Second — solve a problem the channel is already worrying about, not one you're trying to convince them they should worry about. Backups were already a sleepless-night problem. The helpdesk vishing threat is the new sleepless-night problem.

"I'm not interested in convincing MSPs they have a problem. I'm interested in giving them the tool when they already know they do."

What was the moment you knew you were going to start MSP Process?

I was watching the MGM and Caesars breaches roll out, and the post-mortems were almost identical. A phone call, an unverified password reset, ransomware deployed within hours. I started asking peer MSP owners how they were handling helpdesk identity verification. The answers ranged from "ask the manager's name" to "we kind of don't." There was no platform solving this. The single biggest attack vector against MSPs and the clients we serve, and there was no answer.

Then I started talking to my insurer, and they were asking the same questions. The cyber-insurance market knew the problem before the security industry did. That tells you everything.

What's different about building MSP Process versus Backup Radar?

Backup Radar started as a reporting layer on top of someone else's data. MSP Process is a platform that has to do real work in real time — answer voice calls, verify identities, orchestrate workflows across seven channels, integrate bidirectionally with PSAs and ITSMs.

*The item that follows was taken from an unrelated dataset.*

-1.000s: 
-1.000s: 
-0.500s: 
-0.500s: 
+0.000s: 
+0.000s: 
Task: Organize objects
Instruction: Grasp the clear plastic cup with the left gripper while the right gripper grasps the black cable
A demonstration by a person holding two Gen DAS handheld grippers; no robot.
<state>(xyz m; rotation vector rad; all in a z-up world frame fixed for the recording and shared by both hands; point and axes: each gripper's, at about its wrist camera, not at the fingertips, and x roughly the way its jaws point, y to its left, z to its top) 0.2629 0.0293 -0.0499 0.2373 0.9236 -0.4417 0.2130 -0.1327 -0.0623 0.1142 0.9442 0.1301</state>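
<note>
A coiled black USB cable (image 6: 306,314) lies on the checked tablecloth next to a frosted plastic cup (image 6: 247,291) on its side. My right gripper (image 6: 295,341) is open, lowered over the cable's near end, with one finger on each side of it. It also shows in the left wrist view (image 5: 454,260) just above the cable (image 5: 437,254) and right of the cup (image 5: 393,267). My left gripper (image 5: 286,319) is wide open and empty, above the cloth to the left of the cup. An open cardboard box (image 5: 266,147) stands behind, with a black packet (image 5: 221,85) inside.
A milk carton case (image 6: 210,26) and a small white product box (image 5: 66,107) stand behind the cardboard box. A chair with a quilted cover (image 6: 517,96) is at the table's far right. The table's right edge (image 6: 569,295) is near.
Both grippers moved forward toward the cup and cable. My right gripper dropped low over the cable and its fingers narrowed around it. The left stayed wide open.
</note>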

The technical surface is enormous compared to Backup Radar. We have AI Voice, multi-channel ingestion, identity verification, automation bots, scheduling, on-call. Each one of those would be a startup on its own.

The other difference: I built Backup Radar mostly alone in the early years. I'm not building MSP Process alone. Greg Celmainis runs operations and corporate development. Chris Reid leads product and engineering. The team has been MSP operators, dispatchers, technicians. Every product decision goes through someone who's lived the problem.

What's the most common pushback you get from MSPs?

"We can't replace our helpdesk with AI. Our clients want to talk to humans."

I love this objection because it's based on a misread of what we do. We don't replace humans. We replace the unverified intake. AI Voice answers, verifies, triages, and routes. If the caller wants a human, they get one — but a verified, contextualized one, with the ticket already open and the issue already classified. The tech who picks up doesn't have to spend the first 5 minutes asking "who am I speaking with."

The other version of the pushback: "We don't get vishing attacks." That's almost always wrong. They just haven't detected one. We've had customers catch attempts in their first 30 days that they had no idea were happening.

What do you think the channel still gets wrong?

The channel undersells itself on regulated clients. Healthcare, finance, legal, defense — those are the clients with the highest willingness to pay, the longest contract terms, the strongest renewals. And most MSPs avoid them because they don't have the SOC 2 evidence pack ready. The platform should give you that. It should be the natural exhaust of running the desk.

The other thing the channel undersells: AI Voice as a revenue line. Every MSP can resell white-labeled AI Voice to their own clients. 40–67% gross margin per seat. We've seen MSPs replace half their backups-and-monitoring revenue with AI Voice over 18 months.

The take-home

Build for the channel. Integrate, don't replace. Solve the problem the operator already has, not one you're trying to manufacture. And take the regulated business — that's where the renewals live.

Patrick still spends a day a week in the support queue at MSP Process. He says it's the only way to know what's actually going wrong. We believe him.